Tiroid Anda memainkan peran penting dalam metabolisme tubuh. Agar tiroid dapat berfungsi dengan baik, tubuh Anda memerlukan mineral yodium yang banyak ditemukan pada makanan. Kekurangan zat yodium mampu mencegah tubuh Anda memproduksi hormon tiroid dengan cukup. 

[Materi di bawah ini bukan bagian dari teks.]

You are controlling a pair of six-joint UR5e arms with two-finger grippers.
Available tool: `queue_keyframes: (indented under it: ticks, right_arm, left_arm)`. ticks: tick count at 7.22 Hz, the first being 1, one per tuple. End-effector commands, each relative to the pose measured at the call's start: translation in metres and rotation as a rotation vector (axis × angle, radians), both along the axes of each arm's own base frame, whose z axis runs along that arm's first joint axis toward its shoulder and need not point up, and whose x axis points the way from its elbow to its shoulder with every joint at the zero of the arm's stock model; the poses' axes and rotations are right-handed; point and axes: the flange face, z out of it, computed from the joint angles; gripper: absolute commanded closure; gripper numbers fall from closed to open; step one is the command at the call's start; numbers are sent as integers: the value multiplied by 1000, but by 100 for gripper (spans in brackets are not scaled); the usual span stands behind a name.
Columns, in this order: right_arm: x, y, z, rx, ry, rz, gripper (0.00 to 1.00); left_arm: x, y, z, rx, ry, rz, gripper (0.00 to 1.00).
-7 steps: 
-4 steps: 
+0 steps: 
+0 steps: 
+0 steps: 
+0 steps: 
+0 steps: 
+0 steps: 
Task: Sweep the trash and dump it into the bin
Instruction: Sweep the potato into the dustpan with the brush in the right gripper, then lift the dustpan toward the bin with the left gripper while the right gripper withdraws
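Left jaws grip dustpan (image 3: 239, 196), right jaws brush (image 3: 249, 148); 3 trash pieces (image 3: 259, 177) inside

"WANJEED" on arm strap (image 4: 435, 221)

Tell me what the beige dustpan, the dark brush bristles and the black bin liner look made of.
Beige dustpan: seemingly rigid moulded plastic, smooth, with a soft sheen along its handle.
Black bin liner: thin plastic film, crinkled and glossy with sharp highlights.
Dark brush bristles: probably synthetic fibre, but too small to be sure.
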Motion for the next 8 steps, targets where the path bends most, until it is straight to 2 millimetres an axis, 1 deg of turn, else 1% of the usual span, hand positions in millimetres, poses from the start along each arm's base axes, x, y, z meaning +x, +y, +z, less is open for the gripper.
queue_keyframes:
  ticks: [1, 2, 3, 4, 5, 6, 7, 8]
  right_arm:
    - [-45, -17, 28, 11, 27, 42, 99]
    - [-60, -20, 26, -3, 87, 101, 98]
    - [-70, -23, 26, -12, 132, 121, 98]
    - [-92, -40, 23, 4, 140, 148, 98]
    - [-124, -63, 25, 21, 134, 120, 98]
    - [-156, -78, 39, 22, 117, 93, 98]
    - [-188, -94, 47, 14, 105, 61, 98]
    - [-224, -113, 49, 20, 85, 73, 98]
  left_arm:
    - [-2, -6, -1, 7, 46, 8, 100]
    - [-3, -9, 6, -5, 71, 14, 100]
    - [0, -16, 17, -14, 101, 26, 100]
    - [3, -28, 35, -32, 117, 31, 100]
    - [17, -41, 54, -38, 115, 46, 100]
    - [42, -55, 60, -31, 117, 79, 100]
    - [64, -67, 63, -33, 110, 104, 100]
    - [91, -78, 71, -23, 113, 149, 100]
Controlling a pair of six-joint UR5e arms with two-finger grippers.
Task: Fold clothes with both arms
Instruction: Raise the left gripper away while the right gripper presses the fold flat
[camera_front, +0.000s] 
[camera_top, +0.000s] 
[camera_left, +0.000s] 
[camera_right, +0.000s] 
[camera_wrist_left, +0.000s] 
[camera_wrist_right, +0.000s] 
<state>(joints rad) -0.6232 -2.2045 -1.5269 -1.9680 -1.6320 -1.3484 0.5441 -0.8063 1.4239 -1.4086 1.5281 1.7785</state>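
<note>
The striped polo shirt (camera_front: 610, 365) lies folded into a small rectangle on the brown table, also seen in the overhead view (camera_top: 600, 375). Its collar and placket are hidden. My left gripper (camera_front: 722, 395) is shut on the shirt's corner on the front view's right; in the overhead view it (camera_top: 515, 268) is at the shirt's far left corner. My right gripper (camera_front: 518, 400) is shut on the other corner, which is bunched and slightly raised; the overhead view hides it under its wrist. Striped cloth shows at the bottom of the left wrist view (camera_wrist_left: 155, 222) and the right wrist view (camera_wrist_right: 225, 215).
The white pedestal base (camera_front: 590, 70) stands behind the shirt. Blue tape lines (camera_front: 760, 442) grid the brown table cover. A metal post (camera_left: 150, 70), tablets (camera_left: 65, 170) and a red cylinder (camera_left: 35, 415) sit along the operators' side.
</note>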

Gejala defisiensi yodium seperti pembesaran tiroid, sembelit, kelelahan, kesulitan berpikir serta kepekaan terhadap dingin. Karena yodium juga ditambahkan ke dalam garam – garam beryodium, mengonsumsi garam beryodium dalam makanan dapat membantu tiroid berfungsi dengan baik.

Membantu Sistem Saraf

Natrium dan klorida merupakan elektrolit yang membantu mengatur jumlah air di dalam dan luar sel, memastikan pesan yang dikirim dari otak ke tubuh, dan sebaliknya, ditransmisikan secara efektif oleh sistem saraf. 

Memperbaiki Gejala Cystic Fibrosis

Orang yang hidup dengan cystic fibrosis kehilangan lebih banyak garam dalam keringatnya dibandingkan orang kebanyakan. Mereka membutuhkan lebih banyak air dan garam dalam makanan untuk menghindari dehidrasi.

Apabila Anda mengalami kondisi ini, lakukan konsultasi dengan dokter guna mengetahui berapa banyak garam yang Anda butuhkan setiap hari berdasarkan tingkat aktivitas Anda.

Berapa Konsumsi Garam per Hari?

Ada beberapa perbedaan pendapat mengenai anjuran konsumsi garam per hari. Perbedaan yang ada ini disesuaikan dengan iklim masing-masing negara. Makanan di Indonesia sendiri kaya akan rasa dan mayoritas makanan menggunakan garam pada bumbu utama. Jadi, kemungkinan kecil tubuh kita defisiensi natrium, terkecuali bagi mereka yang melakukan diet rendah garam.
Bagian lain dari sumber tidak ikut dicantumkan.